Feedback must remain only about the map. It is the map that is getting reviewed, not the mapper or the song. Always state why a change should be made, unless very obvious. If a suggestion is being made, explain why the suggestion would improve the map.
- "For beats 320-324, instead of keeping the spacing between jumps the same, I recommend gradually increasing the spacing due to the build-up."
- "Beat 399.5, missed vocal. Would recommend moving the note from 396.5 to here since there is almost no sound there."
- "Beat 85-88, instead of the single row of bombs on 88, it may be more interesting to either map them to the piano or string sound starting at 87."
This feedback provides a specific section in the map, along with reasoning and a suggested improvement. While the mapper doesn't need to follow the suggested improvement and the feedback can still be useful without, it is a helpful addition.

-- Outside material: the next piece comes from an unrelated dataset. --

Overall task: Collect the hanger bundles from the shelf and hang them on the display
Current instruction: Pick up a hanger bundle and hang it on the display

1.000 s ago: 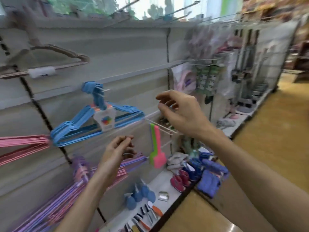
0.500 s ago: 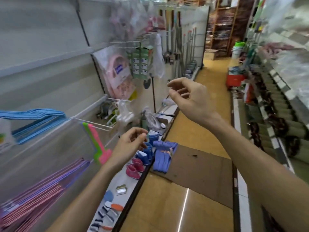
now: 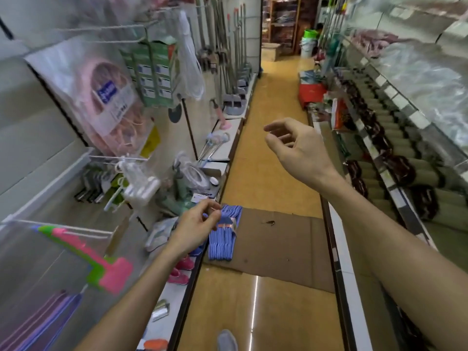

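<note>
**Reaching for the next blue bundle**

Both hands are empty. The left hand, at lower centre of the frame, has its fingers loosely curled with thumb and forefinger close together, pinching nothing that can be made out. The right hand, mid-frame and higher, hangs relaxed with fingers half bent over the aisle.

The blue hanger bundle lies just right of the left hand, flat on the near-left corner of a cardboard sheet spread on the floor, against the edge of the low shelf. Its long axis runs up and down the frame, roughly along the aisle. An orange-and-white band wraps it near the upper end; which end carries the hooks is too blurred to tell.

The step in hand looks like picking this bundle up. It would go best gripped near the band, where the hangers are held tight, with the second hand supporting the loose end so they do not fan out. The wire pegs at lower left look like the nearest place to hang it.
</note>
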### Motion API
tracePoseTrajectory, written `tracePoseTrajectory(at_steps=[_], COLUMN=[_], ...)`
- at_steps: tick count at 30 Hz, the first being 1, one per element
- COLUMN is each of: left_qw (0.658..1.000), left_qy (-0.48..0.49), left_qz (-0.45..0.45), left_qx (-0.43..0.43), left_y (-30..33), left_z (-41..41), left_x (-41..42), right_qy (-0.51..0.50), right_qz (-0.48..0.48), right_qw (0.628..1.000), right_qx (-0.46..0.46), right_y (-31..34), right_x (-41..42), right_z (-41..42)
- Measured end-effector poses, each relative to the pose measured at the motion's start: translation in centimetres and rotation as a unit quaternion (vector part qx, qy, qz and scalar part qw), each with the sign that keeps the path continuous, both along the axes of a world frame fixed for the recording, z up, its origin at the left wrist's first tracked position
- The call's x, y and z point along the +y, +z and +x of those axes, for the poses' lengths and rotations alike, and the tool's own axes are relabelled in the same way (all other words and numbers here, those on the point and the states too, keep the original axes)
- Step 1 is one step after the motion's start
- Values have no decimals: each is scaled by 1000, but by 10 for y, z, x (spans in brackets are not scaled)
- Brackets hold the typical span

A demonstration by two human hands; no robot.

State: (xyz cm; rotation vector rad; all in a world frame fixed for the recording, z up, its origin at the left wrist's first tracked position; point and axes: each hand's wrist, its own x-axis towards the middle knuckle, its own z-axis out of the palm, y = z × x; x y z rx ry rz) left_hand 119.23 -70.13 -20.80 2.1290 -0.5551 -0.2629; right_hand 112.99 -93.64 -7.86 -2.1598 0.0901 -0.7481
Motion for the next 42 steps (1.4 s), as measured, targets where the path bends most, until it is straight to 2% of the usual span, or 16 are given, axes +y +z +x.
tracePoseTrajectory(at_steps=[9,18,25,29,33,38,42], left_qw=[996,978,984,987,988,992,991], left_qy=[13,100,89,64,72,68,24], left_qz=[-7,-33,25,47,50,96,128], left_qx=[92,183,150,137,124,50,-40], left_y=[-75,-237,-386,-469,-554,-643,-702], left_z=[157,245,308,341,370,409,452], left_x=[-43,-66,-86,-96,-100,-105,-109], right_qy=[-56,-81,-71,-66,-41,-36,-14], right_qz=[46,113,119,177,242,244,262], right_qw=[993,965,958,943,911,893,870], right_qx=[95,224,250,274,331,377,418], right_y=[-85,-263,-443,-551,-660,-789,-876], right_x=[-39,-80,-114,-122,-116,-109,-105], right_z=[134,222,298,329,349,370,389])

Helpful feedback doesn't need to be specific though, and can often still be useful as a comment without a specific section or timestamp.
- "Map would require a lot of reworking to meet quality standards. The emphasis is inconsistent and the angles feel random and out of place. Think about which sections of the song are more intense and if the pattern makes sense in the less intense sections."
- "This map shows a lot of potential, but many sections of the map are off-time. I noticed that the map is not aligned to the grid and that the BPM may be incorrect."
Leaving general feedback should usually happen when the map needs a significant amount of work or if there is a section that can't be addressed with a specific comment.
- "Your map sucks, can't you do anything right???"
- Feedback should not be targeted at the mapper.
- "This song is amazing"
- Great, but feedback should pertain to the map.
- "0-end remap"
- This is not specific in addressing what the issues of the map are.
- "Some parts of this map play poorly, but overall nice job"
- Which parts play poorly? Pointing out specifics will help the map improve greatly before it is ranked. The goal is to have all noticed issues pointed out and resolved or justified.